# Toy Poodle Peeing in His Crate



## wackypawz (Aug 26, 2010)

Hi There,

I am hoping somebody here in the forum can have some suggestions on what to do with my little toy poodle that is peeing in his crate. I am not sure what do. I have a 3 year old lab, however, when I got her she was already housetrained and I did no have to worry about her having accidents in house. So that is why I do no know what to with my new puppy.

Well, I rescued a chocolate toy poodle which we named Fudge he is six months old. We have had him for about 2 1/2 weeks. When we first brought him home all he did was stay in one little spot curled up like a ball and sleep. He did this for about three days and he did not want to eat. By the forth day he was walking around a bit and sniffing everything. As soon as I got him home I crated him he seemed fine. I got him a schedule but I quickly noticed that he was peeing in his crate during the night. I was surprised to see this because he does not whine or bark signaling me that he needs to go out, I thought he was sleeping all night but this has been going since I got him home.

He does good with the schedule he pees and poos outside. This is his schedule:

5am wake up go potty
5:30 am water and breakfast
6am go potty and 15 minute walk
6:30 am - crate
10:30 - Out for a potty break and play
11:30 am - Crate
4:30pm - potty and 15 minute walk
5:30 - dinner and water
6pm - potty and walk and free play indoors
9:30 - potty and 15 minute
10pm - sleep for the night

Although he is six months old I only leave him in the crate for about 4 hours but he pees while in the crate and during the night.
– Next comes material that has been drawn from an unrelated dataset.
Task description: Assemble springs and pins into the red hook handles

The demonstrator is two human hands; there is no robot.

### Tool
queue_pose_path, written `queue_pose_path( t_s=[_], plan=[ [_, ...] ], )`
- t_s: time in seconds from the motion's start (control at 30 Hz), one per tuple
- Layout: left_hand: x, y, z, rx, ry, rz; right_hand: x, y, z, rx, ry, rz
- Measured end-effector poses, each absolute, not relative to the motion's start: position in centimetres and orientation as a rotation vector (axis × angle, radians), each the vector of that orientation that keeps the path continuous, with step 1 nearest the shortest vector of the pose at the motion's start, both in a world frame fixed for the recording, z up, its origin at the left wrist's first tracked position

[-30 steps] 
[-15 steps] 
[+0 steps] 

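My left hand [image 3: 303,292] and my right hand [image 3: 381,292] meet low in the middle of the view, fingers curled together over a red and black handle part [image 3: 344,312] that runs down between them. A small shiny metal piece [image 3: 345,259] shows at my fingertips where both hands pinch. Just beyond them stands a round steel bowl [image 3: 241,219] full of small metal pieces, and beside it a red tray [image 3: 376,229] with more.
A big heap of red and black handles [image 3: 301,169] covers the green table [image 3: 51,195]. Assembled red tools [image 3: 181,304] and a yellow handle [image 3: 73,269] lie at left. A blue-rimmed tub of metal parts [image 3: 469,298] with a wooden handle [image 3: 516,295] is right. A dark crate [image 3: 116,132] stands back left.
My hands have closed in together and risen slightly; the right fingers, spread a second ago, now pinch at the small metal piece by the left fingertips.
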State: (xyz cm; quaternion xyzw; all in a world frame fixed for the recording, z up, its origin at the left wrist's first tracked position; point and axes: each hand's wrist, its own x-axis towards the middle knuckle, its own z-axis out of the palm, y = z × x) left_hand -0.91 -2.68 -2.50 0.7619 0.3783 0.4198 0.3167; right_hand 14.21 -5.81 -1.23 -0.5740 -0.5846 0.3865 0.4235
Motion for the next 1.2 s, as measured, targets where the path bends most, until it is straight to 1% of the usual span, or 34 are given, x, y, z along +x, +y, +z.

If anyone can help would be awesome.

Thanks to all you dog lovers out there.

WackyPawz


----------



## doxiemommy (Dec 18, 2009)

Some puppies need a middle of the night bathroom break. Usually, it's younger puppies. BUT, yours may be having issues because he came from a shelter and is just used to peeing in a cage. For now, to eliminate him peeing in the crate, I would do two things, put his crate in your room at night (so you can hear if he whines to go pee), AND, set your alarm for around 1:30-2:00 AM (YIKES), and take him out. Lots of people have to do the middle of the night bathroom break for their pups.

If he has bedding in his crate, make sure you're washing it with an enzymatic cleaner, like Nature's Miracle, or a mix of white vinegar and water. This will break down the enzymes in the urine, so it's completely gone, no scent to attract him. Dogs' sense of smell is so much stronger than humans. We may clean it and think it's fine, but they can still smell it! 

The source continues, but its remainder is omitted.